The Fort McMurray wildfire has captured devastation on a scale most of us can’t comprehend. Images from the ground and satellites have helped quantify the destruction, but this shot from the International Space Station somehow ties the scale of the destruction together much more clearly.
The photo was taken by an Expedition 67 crew member on May 14th, from 240 miles away. (Yes, the astronauts have some pretty sweet cameras.) The lower-angle shot shows a huge plume of smoke engulfing Fort McMurray — the town isn’t really visible, the smoke is so dense.
In the top of the river, you can see the Athabasca river, and the oil sands that give Fort McMurray a reason for existing. This photo was taken four days ago; since then, the fire has been driven further north, into the mining camps you can just see in the top of the image.
The photo was captured with a 500mm lens mounted on a Nikon D4, and has been modified to remove color artifacts.

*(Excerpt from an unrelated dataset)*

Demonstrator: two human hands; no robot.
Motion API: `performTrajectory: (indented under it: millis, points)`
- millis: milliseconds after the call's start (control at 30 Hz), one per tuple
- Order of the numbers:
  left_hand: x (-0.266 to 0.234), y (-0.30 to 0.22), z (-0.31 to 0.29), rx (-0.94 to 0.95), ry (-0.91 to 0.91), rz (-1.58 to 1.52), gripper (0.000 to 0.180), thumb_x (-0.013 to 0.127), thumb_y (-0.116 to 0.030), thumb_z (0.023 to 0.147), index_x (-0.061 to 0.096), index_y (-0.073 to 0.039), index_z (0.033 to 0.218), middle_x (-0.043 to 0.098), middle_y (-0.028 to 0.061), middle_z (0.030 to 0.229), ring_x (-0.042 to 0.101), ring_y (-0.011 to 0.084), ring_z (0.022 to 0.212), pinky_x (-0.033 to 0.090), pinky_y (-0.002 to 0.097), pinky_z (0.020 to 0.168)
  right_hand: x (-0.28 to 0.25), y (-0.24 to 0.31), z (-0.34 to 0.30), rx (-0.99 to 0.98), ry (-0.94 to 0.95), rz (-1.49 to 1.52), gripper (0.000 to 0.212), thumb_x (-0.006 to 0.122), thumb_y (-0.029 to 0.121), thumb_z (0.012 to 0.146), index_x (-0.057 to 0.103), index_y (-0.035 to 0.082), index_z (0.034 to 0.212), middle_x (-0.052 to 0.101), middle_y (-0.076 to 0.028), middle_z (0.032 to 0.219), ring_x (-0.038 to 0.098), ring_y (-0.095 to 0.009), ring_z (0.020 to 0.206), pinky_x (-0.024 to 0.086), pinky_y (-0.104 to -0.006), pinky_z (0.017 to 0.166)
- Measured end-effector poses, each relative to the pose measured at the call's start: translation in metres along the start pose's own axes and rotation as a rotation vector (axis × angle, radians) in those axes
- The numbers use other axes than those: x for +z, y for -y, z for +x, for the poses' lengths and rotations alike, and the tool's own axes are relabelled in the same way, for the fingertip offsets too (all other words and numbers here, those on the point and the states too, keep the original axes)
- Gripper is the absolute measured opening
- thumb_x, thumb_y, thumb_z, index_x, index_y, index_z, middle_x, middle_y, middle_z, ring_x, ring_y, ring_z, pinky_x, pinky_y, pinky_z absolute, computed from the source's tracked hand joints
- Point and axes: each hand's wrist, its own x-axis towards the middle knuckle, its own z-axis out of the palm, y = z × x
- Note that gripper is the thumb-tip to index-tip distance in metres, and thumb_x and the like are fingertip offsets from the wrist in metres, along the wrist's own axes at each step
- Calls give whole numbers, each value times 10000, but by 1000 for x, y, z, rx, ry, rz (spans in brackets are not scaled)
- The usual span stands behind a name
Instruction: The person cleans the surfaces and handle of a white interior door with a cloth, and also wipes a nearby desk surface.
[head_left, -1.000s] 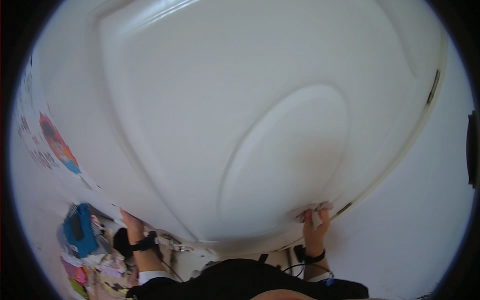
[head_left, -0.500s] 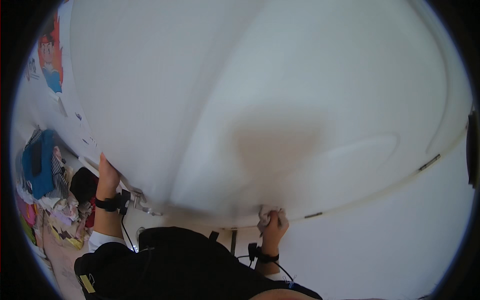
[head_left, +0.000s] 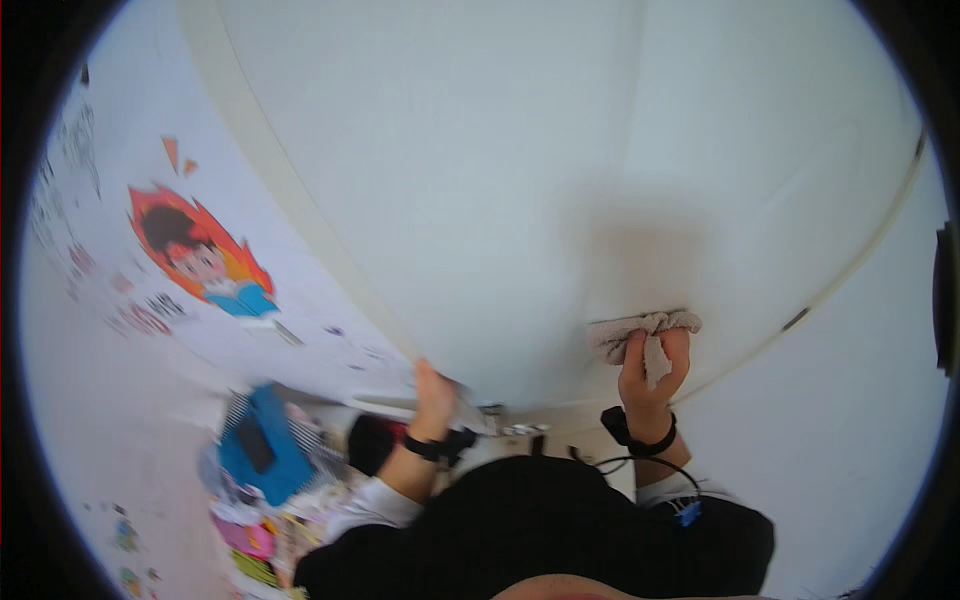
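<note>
A large white door fills the upper middle of the view, with a broad shadow on its surface. My right hand is closed on a crumpled greyish-beige cloth, which lies pressed against the door. Part of the cloth hangs down between thumb and fingers. At the door's left edge, near a metal handle, my left hand grips the edge; some of its fingers are hidden behind it. Both wrists wear black bands.
Hinges line the door's right side, next to a white wall. To the left, a white wall carries a cartoon picture. A heap of clothes lies at lower left, beside my left arm.
My view has turned left, bringing more of the picture wall in. My right hand has moved up the door, and the cloth is more spread out. The left hand still holds the door's edge.
</note>
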Motion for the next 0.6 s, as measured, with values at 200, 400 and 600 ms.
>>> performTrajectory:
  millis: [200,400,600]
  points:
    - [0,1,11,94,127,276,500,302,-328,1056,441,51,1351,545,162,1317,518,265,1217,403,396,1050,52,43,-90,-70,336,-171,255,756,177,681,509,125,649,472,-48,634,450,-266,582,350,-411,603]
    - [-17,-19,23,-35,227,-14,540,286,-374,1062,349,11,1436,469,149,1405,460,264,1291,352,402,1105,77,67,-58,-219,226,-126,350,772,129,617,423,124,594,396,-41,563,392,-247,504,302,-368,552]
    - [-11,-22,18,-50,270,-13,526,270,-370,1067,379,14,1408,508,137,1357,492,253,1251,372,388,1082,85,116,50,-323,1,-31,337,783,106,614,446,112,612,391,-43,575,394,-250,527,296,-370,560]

Other than that, it’s a natural-color image of the disaster, a little different to the satellite imagery that has been circulating that shows the extent of devasation to Fort McMurray.
This image, taken two days later by the Visible Infrared Imaging Radiometer Suite on the Suomi-NPP satellite shows the same fire from above. In that image, it’s clear (and slightly terrifying) how far the wildfire has spread in just 48 hours. Firefighters are continuing to battle the blaze, but until a combination of lower winds and rain comes together, it will be difficult to get the situation under control.